Harry Roper

Personal information
- Full name: Harry Roper
- Date of birth: 13 April 1910
- Place of birth: Romiley, England
- Date of death: 16 April 1983 (aged 73)
- Height: 5 ft 10 in (1.78 m)
- Position(s): Inside forward

Senior career*
- Years: Team / Apps / (Gls)
- 1929–1935: Leeds United / 18 / (3)
- 1935–1937: Cardiff City / 31 / (2)
- 1937–1938: Stockport County / 0 / (0)

= Harry Roper =

English footballer

Harry Roper (13 April 1910 – 16 April 1983) was an English professional footballer. During his career, he made 49 appearances in the Football League in spells with Leeds United and Cardiff City.

==Career==
Roper had been working in a warehouse as a clark while playing amateur football for New Mills when he was signed by Leeds United in August 1929. He was forced to wait three years before making his professional debut on 29 August 1932 against Blackpool. Despite scoring, Roper did not feature for the club again during the 1932–33 season. The following season, he enjoyed an extended run in the first team before losing his place to Joe Firth.

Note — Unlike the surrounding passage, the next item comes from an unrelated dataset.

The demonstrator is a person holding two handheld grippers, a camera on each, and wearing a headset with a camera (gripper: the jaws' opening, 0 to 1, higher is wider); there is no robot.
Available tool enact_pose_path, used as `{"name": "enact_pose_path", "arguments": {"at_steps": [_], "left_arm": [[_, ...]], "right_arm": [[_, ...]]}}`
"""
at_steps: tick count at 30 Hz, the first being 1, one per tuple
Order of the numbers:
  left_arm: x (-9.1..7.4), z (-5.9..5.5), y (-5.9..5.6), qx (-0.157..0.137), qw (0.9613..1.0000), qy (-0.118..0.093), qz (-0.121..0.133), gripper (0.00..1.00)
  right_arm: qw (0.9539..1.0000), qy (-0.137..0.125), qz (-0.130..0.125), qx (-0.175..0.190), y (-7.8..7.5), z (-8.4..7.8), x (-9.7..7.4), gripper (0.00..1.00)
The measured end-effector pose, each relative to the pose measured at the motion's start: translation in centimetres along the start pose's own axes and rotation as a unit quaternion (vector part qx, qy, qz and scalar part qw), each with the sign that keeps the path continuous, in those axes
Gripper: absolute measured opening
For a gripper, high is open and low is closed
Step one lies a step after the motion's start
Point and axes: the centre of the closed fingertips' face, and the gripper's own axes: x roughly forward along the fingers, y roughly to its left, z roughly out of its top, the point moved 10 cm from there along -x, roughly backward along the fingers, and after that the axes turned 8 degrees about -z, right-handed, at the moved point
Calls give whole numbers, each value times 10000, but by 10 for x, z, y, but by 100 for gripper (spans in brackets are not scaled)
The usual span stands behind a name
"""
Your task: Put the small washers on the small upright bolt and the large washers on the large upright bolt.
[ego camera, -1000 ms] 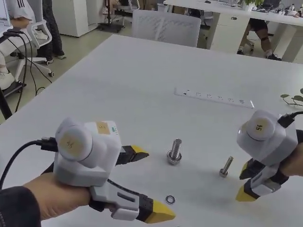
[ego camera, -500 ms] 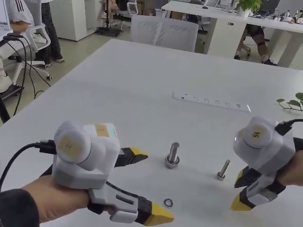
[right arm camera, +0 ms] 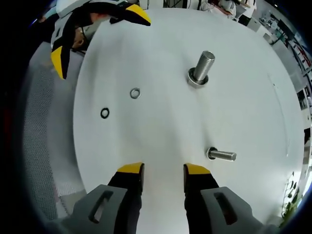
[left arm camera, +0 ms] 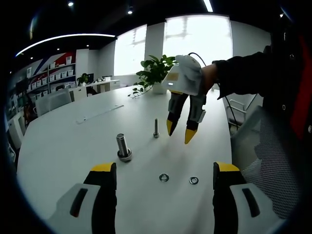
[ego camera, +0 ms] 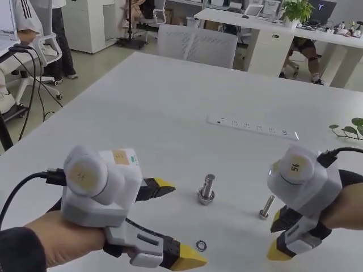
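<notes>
Two washers lie flat and loose on the bench: one washer (left arm camera: 164, 177) and a second washer (left arm camera: 194, 180) beside it. Both are just ahead of the left gripper (ego camera: 177, 222), in the space between its two jaws. These jaws stand wide apart and hold nothing. I judge that it is held this way to come down over one washer. From here I cannot tell which washer is small and which is large.

The large bolt (left arm camera: 123, 147) stands upright on its head, a little further ahead of the left gripper and to the left of its jaws. I cannot tell if a washer already sits at its base. The small bolt (right arm camera: 222, 155) stands near the right gripper (right arm camera: 164, 169), ahead of it and a little to the right. The right gripper's jaws are partly apart and empty, and it hangs above the bench, apart from the washers. It probably waits for its turn.

The bench (ego camera: 170, 102) is white, smooth and almost bare, so thin washers may be hard to lift. A white power strip (ego camera: 252, 126) lies well beyond both bolts. Around is an office with a chair (ego camera: 195, 45), more desks and a plant (left arm camera: 153, 73).
</notes>
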Motion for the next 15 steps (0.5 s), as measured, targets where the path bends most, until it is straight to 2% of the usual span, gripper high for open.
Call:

Unable to regain his place and struggling with a cartilage injury, he left Leeds in May 1935 to join Third Division South side Cardiff City. He made his debut on the opening day of the 1935–36 season in a 3–2 defeat to Crystal Palace, scoring his first goal in his third appearance during a 3–2 defeat to Reading. Having played as an inside forward during the first half of the season, he switched to half back for the remainder and shared playing duties with Harold Smith. He finished the season with 29 appearances in all competitions but was rarely used the following year, making only four appearances in 1936–37, before joining Stockport County in October 1937. However, he was plagued by knee injuries and never appeared for the club's first team.